Segment Open
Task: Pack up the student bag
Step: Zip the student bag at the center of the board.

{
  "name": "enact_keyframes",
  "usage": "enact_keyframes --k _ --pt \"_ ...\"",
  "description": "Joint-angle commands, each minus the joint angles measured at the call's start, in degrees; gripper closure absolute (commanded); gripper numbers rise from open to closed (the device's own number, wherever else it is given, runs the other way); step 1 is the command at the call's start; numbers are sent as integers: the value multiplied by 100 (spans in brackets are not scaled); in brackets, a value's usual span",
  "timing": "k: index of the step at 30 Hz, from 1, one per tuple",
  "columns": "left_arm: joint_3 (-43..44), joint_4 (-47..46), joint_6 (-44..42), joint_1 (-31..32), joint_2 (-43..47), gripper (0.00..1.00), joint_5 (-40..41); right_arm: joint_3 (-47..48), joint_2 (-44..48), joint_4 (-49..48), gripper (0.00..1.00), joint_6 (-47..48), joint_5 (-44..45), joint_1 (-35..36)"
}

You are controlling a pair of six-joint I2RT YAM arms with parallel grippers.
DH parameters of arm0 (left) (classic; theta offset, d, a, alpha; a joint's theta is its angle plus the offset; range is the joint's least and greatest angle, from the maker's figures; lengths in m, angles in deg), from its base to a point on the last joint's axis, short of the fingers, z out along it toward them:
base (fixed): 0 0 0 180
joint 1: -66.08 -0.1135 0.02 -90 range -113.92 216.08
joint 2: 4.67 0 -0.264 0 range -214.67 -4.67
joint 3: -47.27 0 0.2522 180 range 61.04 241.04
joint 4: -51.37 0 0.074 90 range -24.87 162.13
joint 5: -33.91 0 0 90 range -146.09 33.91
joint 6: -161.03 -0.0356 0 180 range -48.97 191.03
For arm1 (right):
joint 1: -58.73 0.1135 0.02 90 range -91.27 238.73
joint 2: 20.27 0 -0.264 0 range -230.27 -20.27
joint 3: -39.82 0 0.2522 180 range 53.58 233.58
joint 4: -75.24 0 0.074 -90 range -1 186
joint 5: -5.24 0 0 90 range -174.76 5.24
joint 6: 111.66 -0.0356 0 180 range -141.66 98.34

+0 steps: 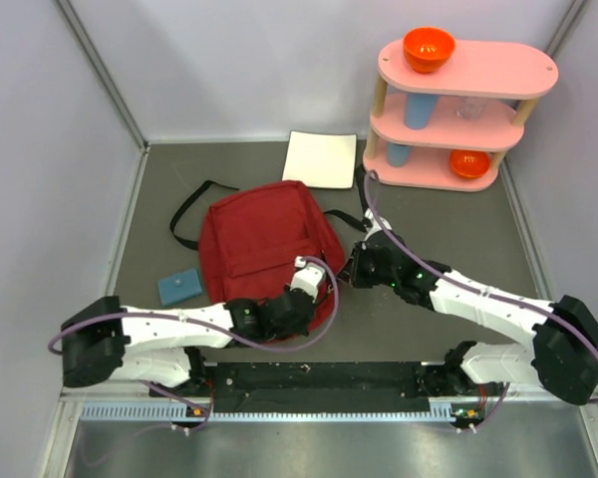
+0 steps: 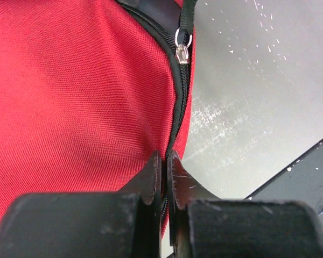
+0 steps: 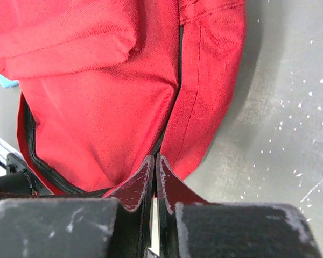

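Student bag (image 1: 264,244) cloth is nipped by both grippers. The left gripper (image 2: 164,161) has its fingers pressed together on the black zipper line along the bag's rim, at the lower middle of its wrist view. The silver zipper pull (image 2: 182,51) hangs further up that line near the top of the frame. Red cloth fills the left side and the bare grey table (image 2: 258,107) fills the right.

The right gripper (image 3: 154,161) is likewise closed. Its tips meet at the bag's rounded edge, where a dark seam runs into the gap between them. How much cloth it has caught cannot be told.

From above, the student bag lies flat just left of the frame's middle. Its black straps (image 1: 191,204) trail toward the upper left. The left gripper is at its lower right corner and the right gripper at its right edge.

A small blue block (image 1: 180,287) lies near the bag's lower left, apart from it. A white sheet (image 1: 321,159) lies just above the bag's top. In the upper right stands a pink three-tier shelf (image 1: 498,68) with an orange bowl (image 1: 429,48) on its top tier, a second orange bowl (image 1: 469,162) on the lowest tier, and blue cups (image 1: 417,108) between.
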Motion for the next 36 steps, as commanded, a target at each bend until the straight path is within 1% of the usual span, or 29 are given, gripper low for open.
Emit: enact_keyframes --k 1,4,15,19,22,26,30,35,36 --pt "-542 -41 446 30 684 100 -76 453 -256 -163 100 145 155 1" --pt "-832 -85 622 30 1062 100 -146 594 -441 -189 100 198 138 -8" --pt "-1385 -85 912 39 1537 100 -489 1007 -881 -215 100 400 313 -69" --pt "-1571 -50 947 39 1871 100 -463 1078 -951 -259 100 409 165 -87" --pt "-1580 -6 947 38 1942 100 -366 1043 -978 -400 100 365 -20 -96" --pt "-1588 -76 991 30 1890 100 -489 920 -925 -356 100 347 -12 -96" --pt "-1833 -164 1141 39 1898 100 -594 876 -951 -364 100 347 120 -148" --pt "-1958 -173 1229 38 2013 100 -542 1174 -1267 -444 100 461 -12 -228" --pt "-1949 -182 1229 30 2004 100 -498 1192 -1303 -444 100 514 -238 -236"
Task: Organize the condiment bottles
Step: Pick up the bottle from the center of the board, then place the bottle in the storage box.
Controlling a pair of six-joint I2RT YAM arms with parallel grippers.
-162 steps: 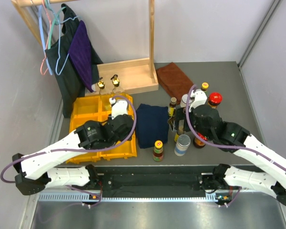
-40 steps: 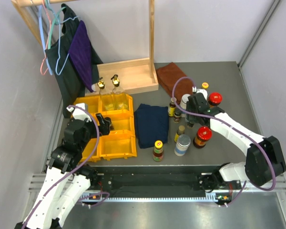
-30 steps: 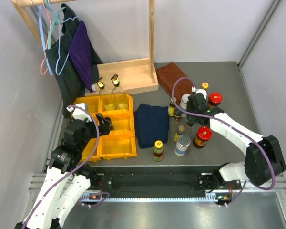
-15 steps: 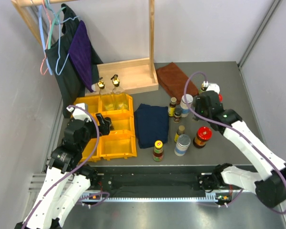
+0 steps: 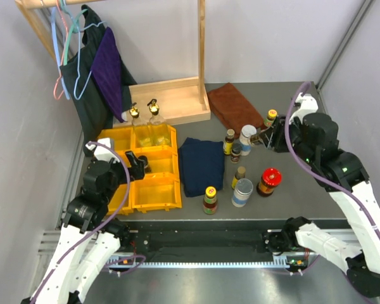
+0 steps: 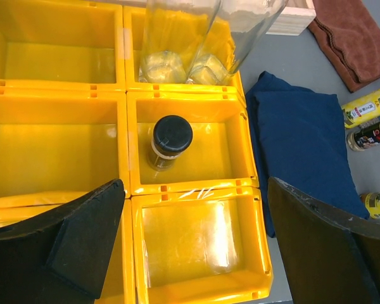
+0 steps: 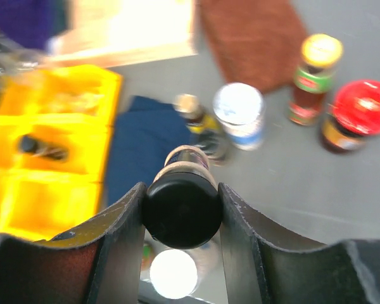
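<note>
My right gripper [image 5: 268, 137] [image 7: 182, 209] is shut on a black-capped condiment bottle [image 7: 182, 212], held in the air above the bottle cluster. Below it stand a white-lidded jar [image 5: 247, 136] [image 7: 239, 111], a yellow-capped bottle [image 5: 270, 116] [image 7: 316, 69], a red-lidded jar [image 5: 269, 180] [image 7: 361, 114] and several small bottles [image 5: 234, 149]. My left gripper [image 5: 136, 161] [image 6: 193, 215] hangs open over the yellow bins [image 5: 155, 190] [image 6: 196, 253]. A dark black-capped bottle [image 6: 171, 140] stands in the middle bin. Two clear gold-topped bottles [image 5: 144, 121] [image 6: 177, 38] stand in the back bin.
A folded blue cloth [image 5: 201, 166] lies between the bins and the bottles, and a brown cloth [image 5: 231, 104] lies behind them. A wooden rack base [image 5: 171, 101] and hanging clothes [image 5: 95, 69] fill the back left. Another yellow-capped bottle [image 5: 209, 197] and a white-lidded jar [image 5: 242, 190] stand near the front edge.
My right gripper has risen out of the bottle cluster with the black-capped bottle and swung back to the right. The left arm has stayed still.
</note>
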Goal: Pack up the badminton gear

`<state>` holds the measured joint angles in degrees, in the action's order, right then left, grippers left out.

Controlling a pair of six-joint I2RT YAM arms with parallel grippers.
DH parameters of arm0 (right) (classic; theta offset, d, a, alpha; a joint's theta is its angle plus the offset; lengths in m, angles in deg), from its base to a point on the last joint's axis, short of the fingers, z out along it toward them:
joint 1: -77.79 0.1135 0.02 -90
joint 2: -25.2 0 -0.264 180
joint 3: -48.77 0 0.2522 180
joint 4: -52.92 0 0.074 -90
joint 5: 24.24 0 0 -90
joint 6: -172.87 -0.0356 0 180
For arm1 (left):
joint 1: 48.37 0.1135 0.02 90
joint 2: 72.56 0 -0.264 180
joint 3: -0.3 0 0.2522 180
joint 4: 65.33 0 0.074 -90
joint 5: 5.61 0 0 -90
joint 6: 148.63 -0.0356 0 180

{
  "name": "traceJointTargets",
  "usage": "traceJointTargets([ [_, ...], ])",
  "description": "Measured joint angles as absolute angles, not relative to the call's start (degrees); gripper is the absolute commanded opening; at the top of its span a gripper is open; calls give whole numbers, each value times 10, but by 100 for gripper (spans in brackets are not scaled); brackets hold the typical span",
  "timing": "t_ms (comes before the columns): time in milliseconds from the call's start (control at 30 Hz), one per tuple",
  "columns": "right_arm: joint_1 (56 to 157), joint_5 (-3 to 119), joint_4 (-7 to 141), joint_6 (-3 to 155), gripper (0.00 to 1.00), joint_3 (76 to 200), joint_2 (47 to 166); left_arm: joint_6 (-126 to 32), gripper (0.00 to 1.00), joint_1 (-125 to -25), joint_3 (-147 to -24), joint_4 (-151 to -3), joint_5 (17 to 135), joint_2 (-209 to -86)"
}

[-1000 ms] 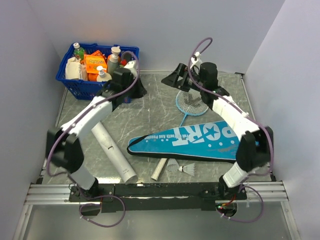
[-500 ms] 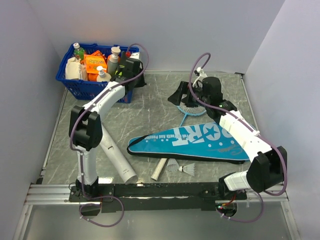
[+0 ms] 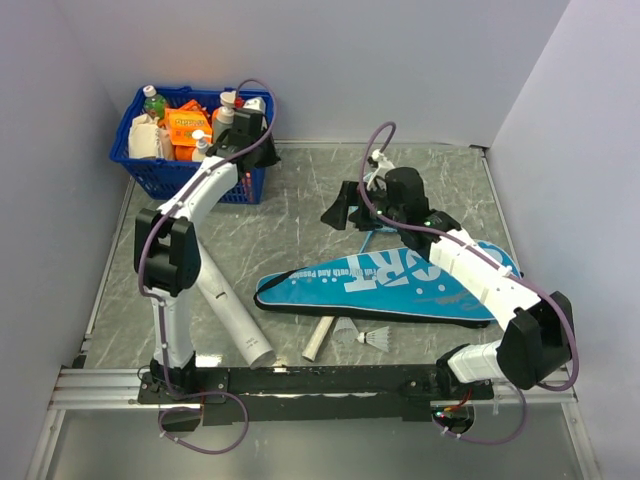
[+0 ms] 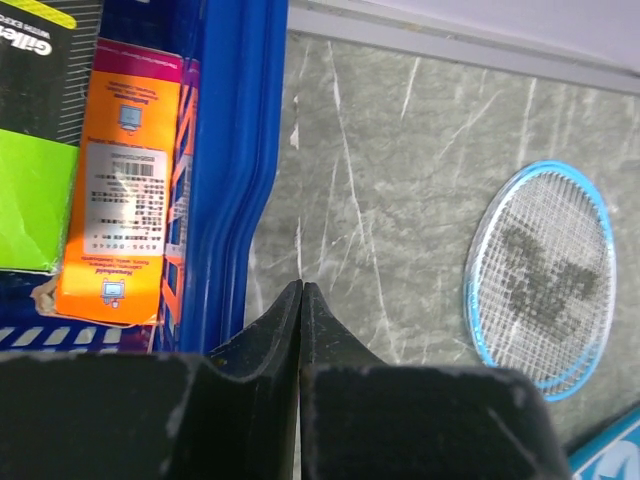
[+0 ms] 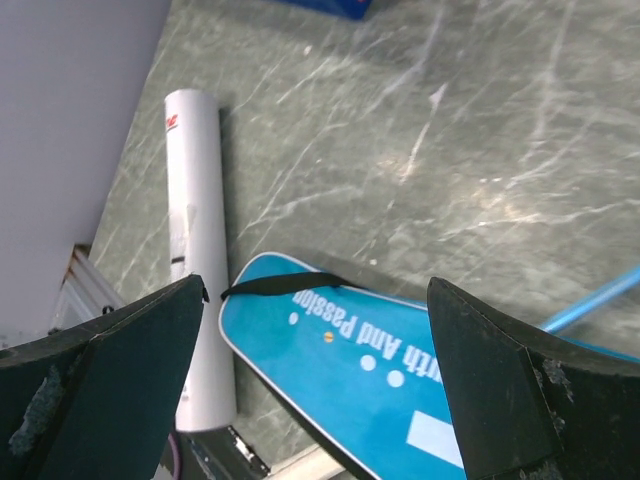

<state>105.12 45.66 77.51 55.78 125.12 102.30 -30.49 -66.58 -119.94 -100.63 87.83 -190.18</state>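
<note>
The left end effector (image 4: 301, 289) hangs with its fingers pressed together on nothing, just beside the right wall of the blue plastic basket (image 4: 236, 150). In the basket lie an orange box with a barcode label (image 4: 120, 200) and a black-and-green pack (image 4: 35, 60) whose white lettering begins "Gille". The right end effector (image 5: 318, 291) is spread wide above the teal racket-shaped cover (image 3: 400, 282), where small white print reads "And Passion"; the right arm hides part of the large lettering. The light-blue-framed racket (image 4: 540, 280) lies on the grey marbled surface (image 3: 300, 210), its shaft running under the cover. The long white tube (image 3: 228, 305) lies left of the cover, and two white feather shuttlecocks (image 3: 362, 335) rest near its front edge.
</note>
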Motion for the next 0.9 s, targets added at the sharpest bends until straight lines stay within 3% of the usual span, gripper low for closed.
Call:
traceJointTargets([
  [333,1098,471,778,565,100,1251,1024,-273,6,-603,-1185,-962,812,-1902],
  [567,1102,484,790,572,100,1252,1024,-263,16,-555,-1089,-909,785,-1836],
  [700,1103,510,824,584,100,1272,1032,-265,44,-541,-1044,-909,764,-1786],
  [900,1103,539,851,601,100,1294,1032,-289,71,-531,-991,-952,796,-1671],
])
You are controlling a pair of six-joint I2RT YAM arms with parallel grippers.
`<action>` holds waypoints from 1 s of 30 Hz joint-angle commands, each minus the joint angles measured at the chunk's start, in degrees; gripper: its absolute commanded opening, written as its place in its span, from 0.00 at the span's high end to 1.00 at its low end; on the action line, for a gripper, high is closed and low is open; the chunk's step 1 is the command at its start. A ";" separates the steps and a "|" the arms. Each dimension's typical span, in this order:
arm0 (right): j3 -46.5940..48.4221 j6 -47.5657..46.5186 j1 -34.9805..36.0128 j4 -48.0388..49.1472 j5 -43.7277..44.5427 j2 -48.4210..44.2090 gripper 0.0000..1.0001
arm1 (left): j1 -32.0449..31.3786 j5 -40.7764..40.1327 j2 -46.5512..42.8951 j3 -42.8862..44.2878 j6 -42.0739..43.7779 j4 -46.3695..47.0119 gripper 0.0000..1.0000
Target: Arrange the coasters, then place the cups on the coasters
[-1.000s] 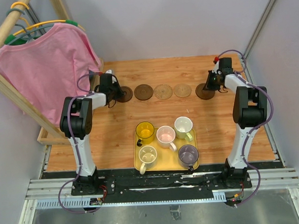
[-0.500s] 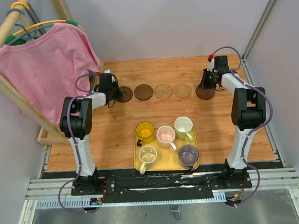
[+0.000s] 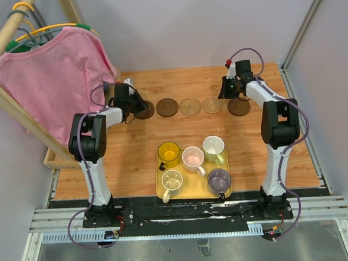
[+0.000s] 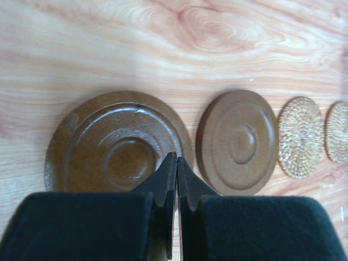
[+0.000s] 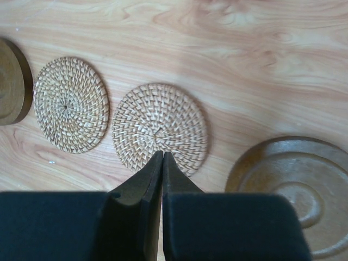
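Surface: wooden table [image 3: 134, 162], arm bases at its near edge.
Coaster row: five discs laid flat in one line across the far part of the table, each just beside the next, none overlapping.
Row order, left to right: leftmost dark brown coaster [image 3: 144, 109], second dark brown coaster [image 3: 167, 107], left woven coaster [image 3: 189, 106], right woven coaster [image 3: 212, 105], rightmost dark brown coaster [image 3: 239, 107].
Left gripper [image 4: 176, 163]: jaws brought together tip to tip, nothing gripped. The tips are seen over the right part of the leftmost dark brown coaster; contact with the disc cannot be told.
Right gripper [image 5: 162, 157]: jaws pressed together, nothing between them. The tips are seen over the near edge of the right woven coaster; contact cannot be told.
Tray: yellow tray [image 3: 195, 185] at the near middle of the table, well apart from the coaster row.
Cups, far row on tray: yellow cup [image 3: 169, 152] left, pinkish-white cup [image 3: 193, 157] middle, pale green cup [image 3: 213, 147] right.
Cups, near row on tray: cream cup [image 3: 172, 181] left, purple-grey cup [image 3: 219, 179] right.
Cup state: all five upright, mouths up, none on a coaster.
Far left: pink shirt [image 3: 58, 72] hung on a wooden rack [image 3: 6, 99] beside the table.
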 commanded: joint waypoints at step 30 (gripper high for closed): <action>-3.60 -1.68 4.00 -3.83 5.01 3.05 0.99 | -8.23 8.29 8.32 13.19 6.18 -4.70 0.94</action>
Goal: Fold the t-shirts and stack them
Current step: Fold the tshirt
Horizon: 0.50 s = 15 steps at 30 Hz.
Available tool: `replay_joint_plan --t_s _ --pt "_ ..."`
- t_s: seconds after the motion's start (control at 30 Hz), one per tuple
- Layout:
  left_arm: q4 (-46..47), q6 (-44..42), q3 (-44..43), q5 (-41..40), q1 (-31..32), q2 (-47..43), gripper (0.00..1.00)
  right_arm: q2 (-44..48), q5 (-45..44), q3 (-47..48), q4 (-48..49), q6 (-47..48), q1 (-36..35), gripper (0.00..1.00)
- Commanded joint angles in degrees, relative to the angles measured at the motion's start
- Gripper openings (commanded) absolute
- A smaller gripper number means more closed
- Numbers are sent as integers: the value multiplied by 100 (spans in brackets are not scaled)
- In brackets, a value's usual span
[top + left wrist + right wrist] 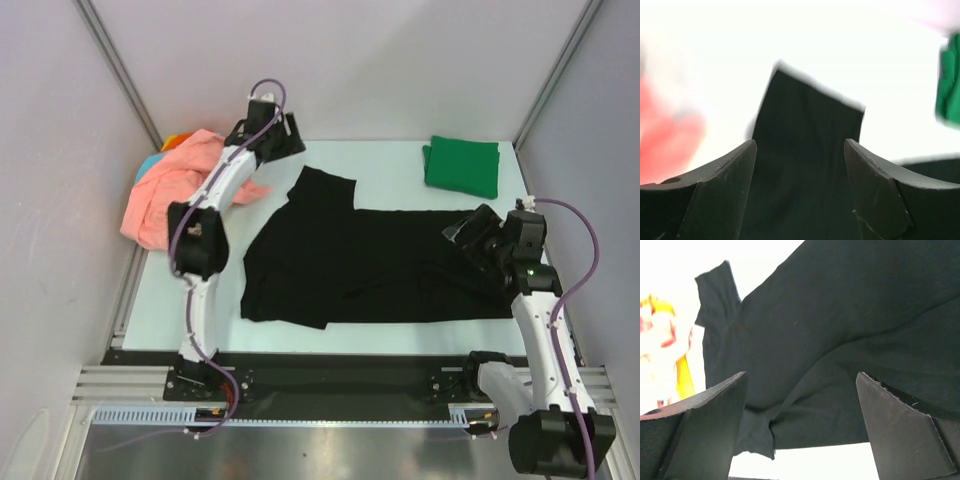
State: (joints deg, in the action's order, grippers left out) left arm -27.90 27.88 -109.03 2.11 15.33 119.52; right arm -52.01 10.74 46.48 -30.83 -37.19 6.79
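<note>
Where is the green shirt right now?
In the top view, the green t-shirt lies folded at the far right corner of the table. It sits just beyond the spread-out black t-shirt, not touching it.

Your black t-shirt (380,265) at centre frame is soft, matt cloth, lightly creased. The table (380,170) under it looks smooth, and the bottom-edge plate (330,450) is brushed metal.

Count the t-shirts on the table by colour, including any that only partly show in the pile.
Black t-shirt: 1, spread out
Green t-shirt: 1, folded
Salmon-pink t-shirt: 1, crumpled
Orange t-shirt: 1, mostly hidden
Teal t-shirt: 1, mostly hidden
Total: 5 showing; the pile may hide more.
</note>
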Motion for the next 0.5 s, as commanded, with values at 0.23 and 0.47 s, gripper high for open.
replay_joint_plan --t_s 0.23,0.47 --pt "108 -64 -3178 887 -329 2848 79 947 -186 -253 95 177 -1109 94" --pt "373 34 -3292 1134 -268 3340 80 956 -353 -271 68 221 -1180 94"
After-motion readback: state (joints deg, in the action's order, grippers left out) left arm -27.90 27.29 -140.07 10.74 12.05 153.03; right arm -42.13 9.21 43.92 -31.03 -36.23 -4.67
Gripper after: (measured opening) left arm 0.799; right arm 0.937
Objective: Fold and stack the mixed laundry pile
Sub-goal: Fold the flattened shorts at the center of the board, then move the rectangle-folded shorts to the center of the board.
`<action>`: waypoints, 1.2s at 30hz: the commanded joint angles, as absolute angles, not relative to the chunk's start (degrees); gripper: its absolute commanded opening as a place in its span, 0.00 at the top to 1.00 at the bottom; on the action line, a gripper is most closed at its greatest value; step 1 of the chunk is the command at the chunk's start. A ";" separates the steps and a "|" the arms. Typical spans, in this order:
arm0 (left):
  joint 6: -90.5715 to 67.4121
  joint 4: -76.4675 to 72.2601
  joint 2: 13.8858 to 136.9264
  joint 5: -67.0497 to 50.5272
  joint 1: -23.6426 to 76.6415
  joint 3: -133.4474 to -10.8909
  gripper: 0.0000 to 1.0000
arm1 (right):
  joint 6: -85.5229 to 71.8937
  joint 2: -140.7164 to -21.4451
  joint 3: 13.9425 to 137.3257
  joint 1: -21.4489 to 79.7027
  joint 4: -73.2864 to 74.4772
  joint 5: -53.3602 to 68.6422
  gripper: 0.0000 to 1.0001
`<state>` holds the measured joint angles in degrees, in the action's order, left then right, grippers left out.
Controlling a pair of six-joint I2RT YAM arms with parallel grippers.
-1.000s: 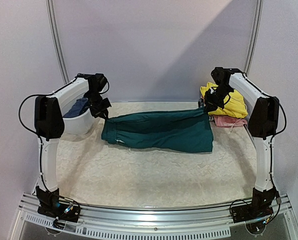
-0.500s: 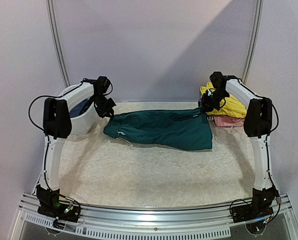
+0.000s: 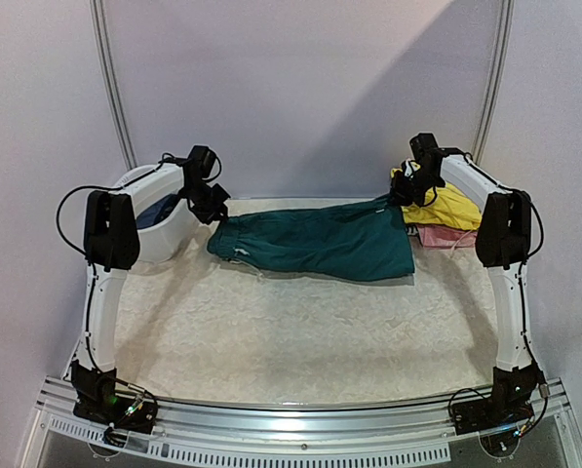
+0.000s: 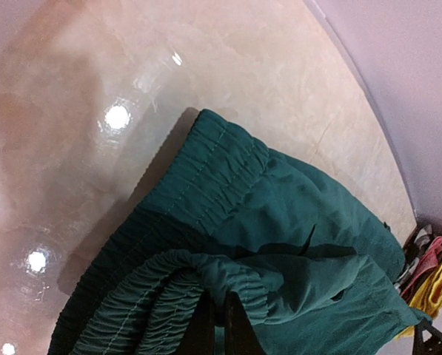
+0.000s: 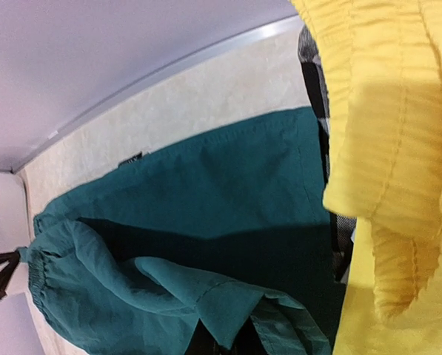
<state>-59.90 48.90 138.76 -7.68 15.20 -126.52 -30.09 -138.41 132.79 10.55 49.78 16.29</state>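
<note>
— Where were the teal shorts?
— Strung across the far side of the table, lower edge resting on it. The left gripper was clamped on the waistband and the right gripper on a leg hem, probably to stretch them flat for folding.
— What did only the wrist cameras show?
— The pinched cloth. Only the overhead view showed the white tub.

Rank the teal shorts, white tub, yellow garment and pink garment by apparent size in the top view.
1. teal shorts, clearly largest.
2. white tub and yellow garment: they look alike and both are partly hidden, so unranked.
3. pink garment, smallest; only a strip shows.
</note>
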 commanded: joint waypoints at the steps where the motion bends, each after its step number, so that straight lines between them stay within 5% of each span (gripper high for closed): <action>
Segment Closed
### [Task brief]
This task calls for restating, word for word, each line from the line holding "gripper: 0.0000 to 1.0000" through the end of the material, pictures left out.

### [Completed exercise]
  gripper: 0.0000 to 1.0000
arm1 (right):
  joint 6: -85.5229 to 71.8937
  joint 2: -140.7164 to -21.4451
  joint 3: 13.9425 to 137.3257
  joint 1: -21.4489 to 79.7027
  joint 4: -73.2864 to 74.4772
  joint 5: -53.3602 to 68.6422
  gripper: 0.0000 to 1.0001
`<state>` holds the measured joint angles in degrees, in the action's order, left then right, grippers left out.
Controlling a pair of six-joint I2RT YAM arms with parallel grippers.
-1.000s: 
-0.500s: 
+0.000s: 
+0.000s: 
+0.000s: 
<state>-59.90 48.90 138.76 -7.68 15.20 -126.52 -30.09 -138.41 132.79 10.55 49.78 16.29</state>
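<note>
— Where were the teal shorts?
— Strung across the far side of the table, lower edge resting on it. The left gripper was clamped on the waistband and the right gripper on a leg hem, probably to stretch them flat for folding.
— What did only the wrist cameras show?
— The pinched cloth. Only the overhead view showed the white tub.

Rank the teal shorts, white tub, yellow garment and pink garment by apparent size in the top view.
1. teal shorts, clearly largest.
2. white tub and yellow garment: they look alike and both are partly hidden, so unranked.
3. pink garment, smallest; only a strip shows.
</note>
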 commanded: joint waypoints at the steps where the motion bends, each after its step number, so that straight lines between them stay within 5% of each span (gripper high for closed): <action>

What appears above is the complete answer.